## Task prompt:
Report the lines of the data below that contain the string "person".
:: Material to process
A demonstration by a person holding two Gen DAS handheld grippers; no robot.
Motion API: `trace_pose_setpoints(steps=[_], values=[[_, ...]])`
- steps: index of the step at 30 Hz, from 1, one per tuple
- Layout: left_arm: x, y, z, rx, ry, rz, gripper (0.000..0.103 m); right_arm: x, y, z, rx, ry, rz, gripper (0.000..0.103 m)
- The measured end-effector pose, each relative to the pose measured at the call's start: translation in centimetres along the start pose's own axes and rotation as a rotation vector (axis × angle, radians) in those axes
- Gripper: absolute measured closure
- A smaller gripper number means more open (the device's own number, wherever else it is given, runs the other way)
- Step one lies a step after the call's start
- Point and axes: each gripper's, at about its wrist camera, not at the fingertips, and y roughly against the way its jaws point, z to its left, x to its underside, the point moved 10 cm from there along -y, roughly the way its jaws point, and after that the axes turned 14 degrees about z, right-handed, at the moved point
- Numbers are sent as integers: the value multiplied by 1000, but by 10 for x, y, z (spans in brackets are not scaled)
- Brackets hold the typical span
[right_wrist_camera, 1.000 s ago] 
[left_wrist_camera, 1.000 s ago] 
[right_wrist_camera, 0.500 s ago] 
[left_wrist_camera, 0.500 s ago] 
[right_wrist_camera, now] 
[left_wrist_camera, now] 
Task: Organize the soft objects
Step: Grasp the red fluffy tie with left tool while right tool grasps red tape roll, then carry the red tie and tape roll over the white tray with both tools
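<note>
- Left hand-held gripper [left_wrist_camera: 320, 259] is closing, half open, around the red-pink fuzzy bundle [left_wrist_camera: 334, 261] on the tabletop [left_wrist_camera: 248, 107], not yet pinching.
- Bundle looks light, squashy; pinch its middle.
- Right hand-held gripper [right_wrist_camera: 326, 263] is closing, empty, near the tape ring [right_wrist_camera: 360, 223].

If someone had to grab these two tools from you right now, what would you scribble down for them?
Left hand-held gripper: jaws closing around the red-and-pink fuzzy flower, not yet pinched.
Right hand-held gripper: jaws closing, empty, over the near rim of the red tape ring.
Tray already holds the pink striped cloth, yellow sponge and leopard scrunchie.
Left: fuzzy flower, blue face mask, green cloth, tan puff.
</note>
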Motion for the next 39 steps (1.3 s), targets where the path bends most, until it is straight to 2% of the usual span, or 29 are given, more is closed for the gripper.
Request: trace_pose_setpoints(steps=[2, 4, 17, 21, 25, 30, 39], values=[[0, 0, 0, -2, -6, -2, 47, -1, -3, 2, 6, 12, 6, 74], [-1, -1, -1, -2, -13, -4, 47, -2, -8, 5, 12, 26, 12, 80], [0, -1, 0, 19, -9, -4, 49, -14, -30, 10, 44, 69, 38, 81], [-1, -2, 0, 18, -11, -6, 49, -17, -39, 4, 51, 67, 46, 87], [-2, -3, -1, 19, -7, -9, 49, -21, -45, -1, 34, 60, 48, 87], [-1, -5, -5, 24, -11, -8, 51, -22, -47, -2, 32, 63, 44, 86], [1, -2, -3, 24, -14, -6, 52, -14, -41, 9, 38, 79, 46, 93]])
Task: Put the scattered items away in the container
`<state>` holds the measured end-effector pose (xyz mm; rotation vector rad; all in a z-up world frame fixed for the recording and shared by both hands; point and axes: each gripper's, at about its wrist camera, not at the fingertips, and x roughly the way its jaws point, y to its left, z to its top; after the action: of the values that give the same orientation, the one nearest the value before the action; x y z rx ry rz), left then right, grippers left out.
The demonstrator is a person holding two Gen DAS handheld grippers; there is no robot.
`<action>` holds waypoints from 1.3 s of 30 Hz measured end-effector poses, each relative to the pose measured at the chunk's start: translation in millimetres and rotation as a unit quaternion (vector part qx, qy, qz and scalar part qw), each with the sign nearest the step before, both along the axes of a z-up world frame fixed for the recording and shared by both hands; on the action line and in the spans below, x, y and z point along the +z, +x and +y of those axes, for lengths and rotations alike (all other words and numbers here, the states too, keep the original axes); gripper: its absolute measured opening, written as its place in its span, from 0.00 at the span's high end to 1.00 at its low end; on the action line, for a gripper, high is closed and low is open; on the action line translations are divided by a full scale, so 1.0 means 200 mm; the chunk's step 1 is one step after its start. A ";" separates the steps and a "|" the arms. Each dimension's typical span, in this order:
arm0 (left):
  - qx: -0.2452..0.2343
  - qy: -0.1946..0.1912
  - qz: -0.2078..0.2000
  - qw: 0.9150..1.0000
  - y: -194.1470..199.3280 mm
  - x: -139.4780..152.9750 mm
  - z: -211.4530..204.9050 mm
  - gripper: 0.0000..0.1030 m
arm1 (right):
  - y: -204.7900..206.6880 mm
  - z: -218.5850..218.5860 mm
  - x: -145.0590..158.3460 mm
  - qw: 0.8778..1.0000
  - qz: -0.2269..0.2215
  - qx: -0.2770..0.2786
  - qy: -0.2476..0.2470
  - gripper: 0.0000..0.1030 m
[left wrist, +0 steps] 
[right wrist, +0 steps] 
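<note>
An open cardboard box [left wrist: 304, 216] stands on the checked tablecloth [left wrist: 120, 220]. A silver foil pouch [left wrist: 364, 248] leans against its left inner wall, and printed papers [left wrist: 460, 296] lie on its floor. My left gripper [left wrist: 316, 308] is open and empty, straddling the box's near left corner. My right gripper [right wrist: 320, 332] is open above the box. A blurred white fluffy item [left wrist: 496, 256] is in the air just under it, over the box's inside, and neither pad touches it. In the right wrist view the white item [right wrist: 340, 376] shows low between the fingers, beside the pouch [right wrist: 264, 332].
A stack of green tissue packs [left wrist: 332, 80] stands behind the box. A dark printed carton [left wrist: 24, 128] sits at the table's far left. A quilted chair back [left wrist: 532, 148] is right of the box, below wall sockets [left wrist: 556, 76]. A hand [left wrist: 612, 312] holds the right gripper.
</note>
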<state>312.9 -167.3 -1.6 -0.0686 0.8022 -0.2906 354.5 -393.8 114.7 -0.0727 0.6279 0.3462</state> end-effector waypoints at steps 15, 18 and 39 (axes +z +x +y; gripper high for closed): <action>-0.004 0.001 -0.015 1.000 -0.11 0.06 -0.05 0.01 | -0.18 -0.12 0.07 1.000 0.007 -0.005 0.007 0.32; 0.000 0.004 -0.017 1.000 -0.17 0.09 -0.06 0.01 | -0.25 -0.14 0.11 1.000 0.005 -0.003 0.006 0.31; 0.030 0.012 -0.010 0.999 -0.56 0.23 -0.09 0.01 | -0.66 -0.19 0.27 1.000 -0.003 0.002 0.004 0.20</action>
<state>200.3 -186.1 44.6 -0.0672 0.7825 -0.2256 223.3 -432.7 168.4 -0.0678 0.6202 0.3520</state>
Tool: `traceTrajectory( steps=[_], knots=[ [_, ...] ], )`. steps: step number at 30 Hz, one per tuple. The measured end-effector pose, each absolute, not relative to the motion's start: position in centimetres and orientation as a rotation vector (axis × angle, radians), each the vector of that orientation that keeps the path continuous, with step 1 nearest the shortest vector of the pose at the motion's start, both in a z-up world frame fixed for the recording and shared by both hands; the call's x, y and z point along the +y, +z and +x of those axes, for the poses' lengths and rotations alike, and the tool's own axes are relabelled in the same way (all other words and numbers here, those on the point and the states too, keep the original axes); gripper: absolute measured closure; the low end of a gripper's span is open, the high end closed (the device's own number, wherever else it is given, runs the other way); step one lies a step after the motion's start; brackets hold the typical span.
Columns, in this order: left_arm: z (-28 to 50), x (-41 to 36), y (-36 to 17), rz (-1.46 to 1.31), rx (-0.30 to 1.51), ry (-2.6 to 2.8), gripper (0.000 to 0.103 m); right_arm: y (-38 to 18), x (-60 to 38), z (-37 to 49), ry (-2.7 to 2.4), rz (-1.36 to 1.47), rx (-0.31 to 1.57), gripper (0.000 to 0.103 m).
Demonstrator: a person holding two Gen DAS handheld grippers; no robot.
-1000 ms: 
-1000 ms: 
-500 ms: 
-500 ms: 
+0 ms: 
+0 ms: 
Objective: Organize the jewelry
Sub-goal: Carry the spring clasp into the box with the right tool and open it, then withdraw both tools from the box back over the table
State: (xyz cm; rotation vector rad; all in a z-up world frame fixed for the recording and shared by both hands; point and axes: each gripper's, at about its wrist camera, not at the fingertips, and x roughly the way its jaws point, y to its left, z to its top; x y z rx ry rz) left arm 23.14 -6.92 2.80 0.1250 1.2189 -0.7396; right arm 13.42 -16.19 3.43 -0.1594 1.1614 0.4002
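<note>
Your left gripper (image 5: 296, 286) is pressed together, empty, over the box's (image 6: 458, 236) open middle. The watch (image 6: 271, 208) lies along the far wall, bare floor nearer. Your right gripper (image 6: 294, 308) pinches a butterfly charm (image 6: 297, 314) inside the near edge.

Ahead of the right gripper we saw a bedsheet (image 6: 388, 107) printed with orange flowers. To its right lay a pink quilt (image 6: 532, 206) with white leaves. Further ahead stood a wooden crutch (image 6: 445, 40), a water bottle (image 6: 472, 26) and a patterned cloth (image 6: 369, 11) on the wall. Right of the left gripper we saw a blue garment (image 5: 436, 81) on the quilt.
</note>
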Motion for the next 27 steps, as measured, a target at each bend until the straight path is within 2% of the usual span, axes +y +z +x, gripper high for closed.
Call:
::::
## Answer to the problem:
A demonstration by a person holding two Gen DAS handheld grippers; no robot.
The demonstrator is a person holding two Gen DAS handheld grippers; there is no robot.
Demonstrator: a person holding two Gen DAS handheld grippers; no robot.

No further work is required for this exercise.